Sistem Pemerintahan

Tuesday, May 3, 2011

Oleh: Dony Yusra Pebrianto, SH__Tim JLC

Di dalam studi ilmu Negara dan ilmu politik dikenal adanya tiga sistem pemerintahan Negara, yaitu Presidensil, parlementer, referendum.[1]

a. System pemerintahan Presidensil

Suatu pemerintahan dimana pertanggung jawaban atas kebijaksanaan pemerintah dipegang oleh Presiden. Jabatan Presiden disini sebagai kepala pemerintahan merangkap sebagai kepala negara. Menurut Bagir Manan, sistem pemerintahan Presidensil dapat dikatakan sebagai subsistem pemerintahan republik, karena hanya dijalankan dalam Negara yang berbentuk republik (sesuai kepresidenan).[2] Adapun ciri-ciri sistem pemerintahan Presidensil menurut Abdul Hadi Anshary adalah sebagai berikut :

1. Presiden adalah kepala eksekutif yang memimpin cabinet. Semua kabinet diangkat dan diberhentikan serta bertanggung jawab kepada presiden. Presiden juga sekaligus kepala Negara yang masa jabatannya telah ditentukan dengan pasti oleh Undang-Undang Dasar.

2. Presiden tidak dipilih oleh badan legislatif, tetapi dipilih oleh sejumlah pemilih. Oleh karena itu, ia bukan bagian dari badan legislatif seperti dalam sistem parlementer.

3. Presiden tidak bertanggung jawab pada badan legislatif, dan dalam hubungan ini ia tidak dapat dijatuhkan oleh badan legislatif. (di Amerika Serikat, presiden dapat dijatuhkan melalui impeachment).

4. Sebagai imbangannya presiden tidak dapat atau tidak mempunyai wewenang untuk membubarkan badan legislatif.[3]

Kelebihan sistem pemerintahan Presidensil menurut Arend Lijphart adalah sebagai berikut :

1. Akan terjadi stabilitas eksekutif yang didasarkan pada masa jabatan presiden. Stabilitas eksekutif ini berlawanan dengan instabilitas yang biasanya melahirkan suatu sistem parlementer dari penggunaan kekuasaan legislative untuk membentuk cabinet melalui mosi tidak percaya atau sebagau akibat dari hilangnya dukungan mayoritas terhadap cabinet di parlemen.
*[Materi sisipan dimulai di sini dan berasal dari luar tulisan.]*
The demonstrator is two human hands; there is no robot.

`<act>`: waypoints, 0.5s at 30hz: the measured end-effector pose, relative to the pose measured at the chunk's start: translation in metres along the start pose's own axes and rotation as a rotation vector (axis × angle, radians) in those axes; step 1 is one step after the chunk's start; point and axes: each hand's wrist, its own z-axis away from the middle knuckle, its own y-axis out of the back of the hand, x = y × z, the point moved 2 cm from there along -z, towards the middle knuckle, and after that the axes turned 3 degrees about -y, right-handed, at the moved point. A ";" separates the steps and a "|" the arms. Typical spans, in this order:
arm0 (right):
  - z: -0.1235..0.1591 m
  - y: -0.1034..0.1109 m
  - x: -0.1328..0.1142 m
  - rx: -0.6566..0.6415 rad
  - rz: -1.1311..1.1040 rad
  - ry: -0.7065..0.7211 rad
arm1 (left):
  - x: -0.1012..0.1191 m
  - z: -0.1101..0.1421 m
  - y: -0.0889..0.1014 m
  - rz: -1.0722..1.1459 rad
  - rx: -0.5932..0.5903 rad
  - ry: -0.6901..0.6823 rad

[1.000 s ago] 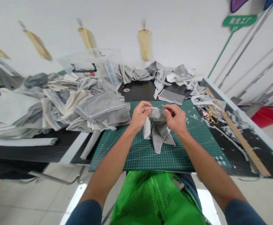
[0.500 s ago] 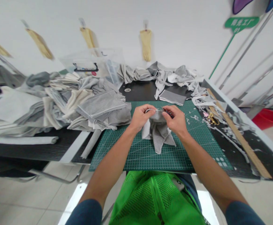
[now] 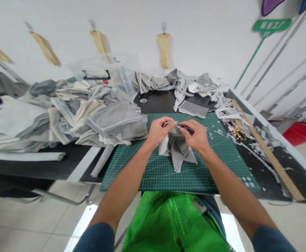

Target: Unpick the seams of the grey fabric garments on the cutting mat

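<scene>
Now the left hand (image 3: 161,131) pinches a crumpled grey fabric piece (image 3: 178,151) at its ten o'clock, over the middle of a green gridded cutting mat (image 3: 153,178); at two o'clock, the right hand (image 3: 198,135) grips a slim, dark-handled, metal-tipped tool (image 3: 189,130).

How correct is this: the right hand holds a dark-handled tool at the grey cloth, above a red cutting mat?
The cutting mat is green, not red, as the head view shows; the right hand does hold a dark-handled tool at the grey cloth.
</scene>
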 end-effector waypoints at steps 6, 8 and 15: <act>0.000 0.000 0.001 0.013 0.013 0.002 | 0.000 0.000 -0.002 0.016 -0.021 0.021; 0.000 0.000 0.000 0.014 0.010 0.007 | 0.000 0.000 -0.003 0.034 -0.029 0.035; 0.000 0.000 0.000 0.019 0.000 0.017 | 0.001 0.002 -0.005 0.156 -0.054 0.071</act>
2. Pemilihan kepala pemerintahan oleh rakyat dapat dipandang lebih demokratis dari pemilihan tidak langsung (formal) atau (informal) dalam sistem parlementer. Memang dalam demokrasi tidak menuntut pilihan semua pejabat pemerintah oleh rakyat secara langsung. Tetapi argument bahwa pemerintahan, yang merupakan pemegang jabatan paling penting dan berkuasa di dalam pemerintahan yang demokratis, harus dipillih secara langsung oleh rakyat mengandung validitas yang tinggi.

3. Dalam sistem Presidensil telah terjadi pemisahan kekuasaan yang berarti pemerintahan yang dibatasi sehingga jaminan atas perlindungan kebebasan individu atas tirani pemerintah akan terminimalisasi[4].
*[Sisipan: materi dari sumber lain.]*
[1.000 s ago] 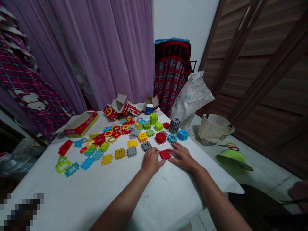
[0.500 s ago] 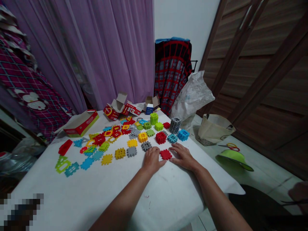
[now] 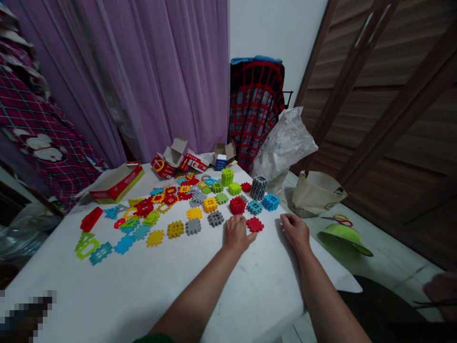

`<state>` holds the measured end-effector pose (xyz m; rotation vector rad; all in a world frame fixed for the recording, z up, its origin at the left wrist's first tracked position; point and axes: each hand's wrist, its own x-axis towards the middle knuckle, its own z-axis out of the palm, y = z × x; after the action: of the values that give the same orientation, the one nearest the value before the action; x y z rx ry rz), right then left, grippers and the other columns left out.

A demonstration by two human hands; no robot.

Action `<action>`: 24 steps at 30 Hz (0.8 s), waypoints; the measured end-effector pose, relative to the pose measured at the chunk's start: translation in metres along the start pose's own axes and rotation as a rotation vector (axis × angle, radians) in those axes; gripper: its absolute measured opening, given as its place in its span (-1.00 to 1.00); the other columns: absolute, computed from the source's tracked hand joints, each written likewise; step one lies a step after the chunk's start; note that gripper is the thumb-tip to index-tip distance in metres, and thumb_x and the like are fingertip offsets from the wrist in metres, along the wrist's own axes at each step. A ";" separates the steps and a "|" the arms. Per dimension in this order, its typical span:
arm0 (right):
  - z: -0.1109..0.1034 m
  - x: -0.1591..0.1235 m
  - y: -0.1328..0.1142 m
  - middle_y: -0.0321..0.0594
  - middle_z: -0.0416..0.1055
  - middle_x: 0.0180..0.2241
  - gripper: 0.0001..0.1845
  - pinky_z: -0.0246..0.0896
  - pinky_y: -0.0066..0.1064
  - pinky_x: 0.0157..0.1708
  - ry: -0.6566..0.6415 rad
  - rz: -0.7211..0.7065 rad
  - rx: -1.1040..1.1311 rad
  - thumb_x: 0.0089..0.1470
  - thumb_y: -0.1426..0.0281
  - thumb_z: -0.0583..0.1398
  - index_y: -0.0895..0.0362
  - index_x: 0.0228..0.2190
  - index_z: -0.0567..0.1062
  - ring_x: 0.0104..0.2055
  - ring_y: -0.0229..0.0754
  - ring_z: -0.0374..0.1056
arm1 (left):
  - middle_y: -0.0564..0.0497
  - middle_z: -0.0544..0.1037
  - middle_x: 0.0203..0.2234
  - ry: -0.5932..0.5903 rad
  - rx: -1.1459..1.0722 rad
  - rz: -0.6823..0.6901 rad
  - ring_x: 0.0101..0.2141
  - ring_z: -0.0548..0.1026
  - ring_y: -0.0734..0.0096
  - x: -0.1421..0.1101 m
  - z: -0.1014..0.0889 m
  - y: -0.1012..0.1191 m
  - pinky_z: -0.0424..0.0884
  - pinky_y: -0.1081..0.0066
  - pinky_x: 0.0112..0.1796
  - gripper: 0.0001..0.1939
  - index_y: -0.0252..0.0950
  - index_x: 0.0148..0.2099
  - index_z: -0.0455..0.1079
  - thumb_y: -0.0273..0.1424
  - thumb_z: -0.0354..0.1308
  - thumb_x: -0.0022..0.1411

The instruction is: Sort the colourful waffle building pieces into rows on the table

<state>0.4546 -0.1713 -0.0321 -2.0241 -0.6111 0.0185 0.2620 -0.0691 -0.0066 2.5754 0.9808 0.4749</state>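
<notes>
A flat red notched building tile [image 3: 255, 225] lies on the white-covered table. At its left edge rests my left hand [image 3: 236, 234], thumb stretched apart from the fingers and close to the tile's near edge. My right hand [image 3: 294, 230] sits apart from the tile, to its right, with the fingers curled in; nothing shows in it. Just beyond my left hand are a red stack of tiles [image 3: 237, 206] and a dark grey tile [image 3: 215, 218]. A teal tile stack [image 3: 254, 206] and a blue one [image 3: 271, 202] lie behind the red tile.
Many coloured tiles, among them a yellow tile [image 3: 155, 238], spread over the table's left half. A tall grey stack [image 3: 259, 187] stands near the right edge. Opened boxes, including a red box [image 3: 119, 183], line the back. On the floor are a cloth bag [image 3: 316, 193] and scissors [image 3: 342, 218].
My right hand has moved right, away from the red tile, and its fingers have curled in. The red tile and my left hand have shifted a little to the right.
</notes>
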 end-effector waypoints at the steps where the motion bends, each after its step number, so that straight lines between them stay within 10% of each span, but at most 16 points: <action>1: 0.000 0.003 0.002 -0.11 0.55 -0.50 -0.46 0.19 -0.34 -0.46 0.018 0.012 0.007 -0.13 -0.02 0.09 0.18 -0.41 0.58 -0.49 -0.08 0.38 | -0.09 0.48 0.00 0.006 -0.004 -0.007 0.03 0.38 0.14 0.001 0.002 0.003 0.28 0.19 0.05 -0.65 -0.26 -0.07 0.44 -0.20 0.28 0.15; 24: 0.005 -0.004 -0.006 -0.16 0.57 -0.50 -0.59 0.24 -0.34 -0.38 0.013 -0.022 -0.076 -0.10 0.09 0.11 0.11 -0.47 0.60 -0.43 -0.07 0.43 | -0.07 0.45 0.04 -0.012 -0.026 0.014 0.05 0.38 0.18 0.005 0.005 0.001 0.29 0.22 0.05 -0.64 -0.20 0.02 0.43 -0.18 0.23 0.22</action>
<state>0.4472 -0.1668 -0.0300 -2.0895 -0.6345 -0.0318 0.2688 -0.0673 -0.0100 2.5602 0.9475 0.4726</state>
Sementara itu kelemahan dari sistem Presidensil adalah :

1. Sistem pemerintahan Presidensil dipandang mempunyai cacat bawaan karena sistem ini berjalan atas dasar aturan “pemenang menguasai semuanya”. Sehingga politik demokrasi akan menjadi sebuah permainan dengan semua potensi konfliknya. Dalam pemilihan presiden, hanya seorang calon dan satu partai yang bakal menang. Selain itu, konsentrasi kekuasaan di tangan presiden memberinya sangat sedikit insentif untuk membentuk koalisi atau sistem pembagian kekuasaan lainnya atau untuk mengambil bagian dalam negosiasi dengan pihak oposisi yang mungkin diperlukan untuk menghadapi berbagai masalah yang dapat memecah belah. Terutama di Negara telah terbagi dan terpolarisasi, aturan “ pemenang menguasai semuanya “ sangat mungkin menimbulkan pembagian dan polarisasi lebih lanjut. Politik menjadi eksekutif, bukan inklusif[5].
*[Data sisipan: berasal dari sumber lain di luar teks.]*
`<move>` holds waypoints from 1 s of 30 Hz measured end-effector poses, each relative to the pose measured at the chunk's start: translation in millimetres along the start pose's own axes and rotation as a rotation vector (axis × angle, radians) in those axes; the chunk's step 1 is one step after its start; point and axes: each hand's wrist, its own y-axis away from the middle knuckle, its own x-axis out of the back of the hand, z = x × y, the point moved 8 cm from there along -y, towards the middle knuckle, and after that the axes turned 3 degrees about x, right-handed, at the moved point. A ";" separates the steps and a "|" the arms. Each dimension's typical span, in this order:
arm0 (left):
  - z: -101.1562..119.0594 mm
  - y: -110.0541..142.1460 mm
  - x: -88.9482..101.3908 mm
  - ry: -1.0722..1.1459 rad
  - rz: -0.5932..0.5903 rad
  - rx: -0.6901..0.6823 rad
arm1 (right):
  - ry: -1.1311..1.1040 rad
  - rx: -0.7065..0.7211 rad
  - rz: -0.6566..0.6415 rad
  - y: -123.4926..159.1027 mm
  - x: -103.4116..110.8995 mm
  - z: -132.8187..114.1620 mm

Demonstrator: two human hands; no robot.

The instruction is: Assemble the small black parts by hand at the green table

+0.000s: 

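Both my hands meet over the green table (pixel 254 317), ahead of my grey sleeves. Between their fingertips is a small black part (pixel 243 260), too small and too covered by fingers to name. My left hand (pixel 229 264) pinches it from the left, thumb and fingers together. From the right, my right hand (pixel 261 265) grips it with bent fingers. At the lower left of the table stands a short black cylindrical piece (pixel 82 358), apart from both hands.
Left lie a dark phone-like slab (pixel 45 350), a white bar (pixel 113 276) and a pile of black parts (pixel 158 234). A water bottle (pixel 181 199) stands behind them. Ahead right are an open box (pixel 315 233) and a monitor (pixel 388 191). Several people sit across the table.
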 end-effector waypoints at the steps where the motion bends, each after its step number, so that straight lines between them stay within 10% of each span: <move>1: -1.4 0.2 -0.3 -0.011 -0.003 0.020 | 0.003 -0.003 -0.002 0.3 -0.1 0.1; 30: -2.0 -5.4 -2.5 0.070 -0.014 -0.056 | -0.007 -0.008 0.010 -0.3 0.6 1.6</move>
2. Kekuasaan eksekutif diluar pengawasan langsung legislatif, sehingga dapat menciptakan kekuasaan yang mutlak.

3. System pertanggung jawaban kurang jelas.

4. Pembuatan keputusan atau kebijakan public umumnya hasil tawar menawar antara eksekutif dengan legislative sehingga dapat terjadi keputusan yang tidak tegas dan memakan waktu yang lama.

b. Sistem Pemerintahan Parlementer

Sistem pemerintahan parlementer adalah sebuah sistem pemerintahan dimana parlemen memiliki peranan penting dalam pemerintahan. Dalam sistem ini, parlemen memiliki wewenang dalam mengangkat perdana menteri, dan parlemen pun dapat menjatuhkan pemerintahan, yaitu dengan cara mengeluarkan mosi tidak percaya[6]. Sistem ini muncul dari ketatanegaraan inggris sejak 250-300 tahun yang lalu. Sistem ini muncul di Inggris karena adanya keperluan politis sangat mendesak, sehingga perkembangannya tidaklah didasarkan atas tuntunan konstitusi, hukum, atau teori politik. Praktek mengenai ini berkembang mendahului teori yang ada.

Pada mulanya, kabinet dibentuk sebagai dewan pelayanan rahasia ataupun dewan pelaksana perintah dari raja dalam menjalankan pemerintahan Negara. Secara umum menurut Mahfud MD, ada beberapa ciri-ciri dalam sistem parlementer yaitu[7]:

1. Kepala Negara tidak berkedudukan sebagai kepala pemerintahan karena lebih bersifat simbol nasional (pemersatu bangsa)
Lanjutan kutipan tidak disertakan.